WORK TO COMPLETE: Find the line containing "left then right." in the listing below. Repeat it exactly, along with each following line up to and including the one containing "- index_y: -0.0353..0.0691".

DATASET SECTION:
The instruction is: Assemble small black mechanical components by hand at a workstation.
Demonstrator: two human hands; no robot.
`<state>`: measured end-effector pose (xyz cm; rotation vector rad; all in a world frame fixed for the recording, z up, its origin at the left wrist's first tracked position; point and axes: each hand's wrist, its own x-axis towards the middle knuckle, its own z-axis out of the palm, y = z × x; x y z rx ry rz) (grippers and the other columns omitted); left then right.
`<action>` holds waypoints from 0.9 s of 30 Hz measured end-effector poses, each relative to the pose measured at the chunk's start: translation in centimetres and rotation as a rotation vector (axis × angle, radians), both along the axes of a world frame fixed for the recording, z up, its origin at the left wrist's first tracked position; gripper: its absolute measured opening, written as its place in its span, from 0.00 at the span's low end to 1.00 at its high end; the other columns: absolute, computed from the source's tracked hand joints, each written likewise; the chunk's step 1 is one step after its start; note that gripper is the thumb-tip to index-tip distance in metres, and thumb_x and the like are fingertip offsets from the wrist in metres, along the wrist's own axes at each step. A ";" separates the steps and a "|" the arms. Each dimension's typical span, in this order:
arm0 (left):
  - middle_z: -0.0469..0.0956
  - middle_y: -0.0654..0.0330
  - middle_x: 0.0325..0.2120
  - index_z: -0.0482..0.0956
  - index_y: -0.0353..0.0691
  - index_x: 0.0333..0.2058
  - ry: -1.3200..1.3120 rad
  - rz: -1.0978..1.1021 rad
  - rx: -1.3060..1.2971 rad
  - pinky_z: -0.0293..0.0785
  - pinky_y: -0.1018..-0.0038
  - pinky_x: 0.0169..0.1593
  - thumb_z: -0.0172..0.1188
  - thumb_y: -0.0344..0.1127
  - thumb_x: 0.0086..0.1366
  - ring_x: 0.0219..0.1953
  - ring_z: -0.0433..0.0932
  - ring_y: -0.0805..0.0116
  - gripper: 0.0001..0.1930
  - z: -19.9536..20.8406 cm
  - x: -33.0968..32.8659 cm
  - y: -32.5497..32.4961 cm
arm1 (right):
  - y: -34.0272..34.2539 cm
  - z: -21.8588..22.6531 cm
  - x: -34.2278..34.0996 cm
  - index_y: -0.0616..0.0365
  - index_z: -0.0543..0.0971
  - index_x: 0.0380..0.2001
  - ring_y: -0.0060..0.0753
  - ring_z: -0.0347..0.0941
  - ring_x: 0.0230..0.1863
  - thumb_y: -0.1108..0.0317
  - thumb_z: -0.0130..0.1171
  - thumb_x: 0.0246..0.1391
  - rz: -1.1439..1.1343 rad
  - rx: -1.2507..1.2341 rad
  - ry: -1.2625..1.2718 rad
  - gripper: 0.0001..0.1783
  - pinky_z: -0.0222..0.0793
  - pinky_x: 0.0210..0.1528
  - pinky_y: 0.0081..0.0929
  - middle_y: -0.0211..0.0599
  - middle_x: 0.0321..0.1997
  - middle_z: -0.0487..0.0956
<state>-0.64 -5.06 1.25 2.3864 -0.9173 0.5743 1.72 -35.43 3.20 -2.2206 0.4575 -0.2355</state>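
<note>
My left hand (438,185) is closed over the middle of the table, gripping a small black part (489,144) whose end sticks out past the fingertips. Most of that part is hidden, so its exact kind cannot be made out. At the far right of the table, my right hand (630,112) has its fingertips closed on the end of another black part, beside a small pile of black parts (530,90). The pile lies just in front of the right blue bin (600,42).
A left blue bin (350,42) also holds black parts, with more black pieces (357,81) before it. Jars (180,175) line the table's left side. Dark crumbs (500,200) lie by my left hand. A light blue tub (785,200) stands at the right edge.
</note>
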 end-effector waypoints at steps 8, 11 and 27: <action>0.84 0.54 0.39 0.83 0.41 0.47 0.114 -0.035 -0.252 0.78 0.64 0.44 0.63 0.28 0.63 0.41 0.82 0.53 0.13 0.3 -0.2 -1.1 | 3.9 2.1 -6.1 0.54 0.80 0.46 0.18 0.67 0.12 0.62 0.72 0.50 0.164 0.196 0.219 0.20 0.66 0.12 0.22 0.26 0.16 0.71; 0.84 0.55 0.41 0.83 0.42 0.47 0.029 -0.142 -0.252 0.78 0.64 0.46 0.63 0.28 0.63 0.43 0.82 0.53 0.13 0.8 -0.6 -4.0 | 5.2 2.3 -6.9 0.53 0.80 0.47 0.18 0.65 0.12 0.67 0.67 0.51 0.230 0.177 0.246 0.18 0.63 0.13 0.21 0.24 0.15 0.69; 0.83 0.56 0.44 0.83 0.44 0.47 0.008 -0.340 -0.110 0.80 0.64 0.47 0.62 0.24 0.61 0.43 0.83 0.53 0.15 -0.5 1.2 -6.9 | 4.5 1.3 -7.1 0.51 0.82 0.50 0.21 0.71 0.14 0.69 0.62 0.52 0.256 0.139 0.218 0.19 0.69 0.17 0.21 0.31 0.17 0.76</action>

SOLUTION TO THIS TASK:
`<state>`: measured end-effector pose (xyz cm; rotation vector rad; all in a world frame fixed for the recording, z up, its origin at the left wrist's first tracked position; point and axes: each hand's wrist, its own x-axis towards the middle knuckle, its own z-axis out of the palm, y = z × x; x y z rx ry rz) (grippers and the other columns omitted); left then right.
`<action>` holds waypoints from 0.9 s of 30 Hz measured end-effector poses, each relative to the pose measured at the chunk's start: translation in centimetres and rotation as a rotation vector (axis × angle, radians), both along the axes of a world frame fixed for the recording, z up, its origin at the left wrist's first tracked position; gripper: its absolute measured opening, written as its place in its span, from 0.00 at the span's low end to 1.00 at its high end; the other columns: absolute, computed from the source's tracked hand joints, each written likewise; the chunk's step 1 is one step after its start; note that gripper is the thumb-tip to index-tip distance in metres, and thumb_x and the like are fingertip offsets from the wrist in metres, along the wrist's own axes at each step. A ";" separates the steps and a "|" the arms. Each dimension's typical span, in this order:
arm0 (left):
  - middle_z: -0.0469..0.0956
  - middle_y: -0.0654..0.0330
  - middle_x: 0.0325..0.2120
  - index_z: -0.0482..0.0956
  - index_y: -0.0353..0.0691

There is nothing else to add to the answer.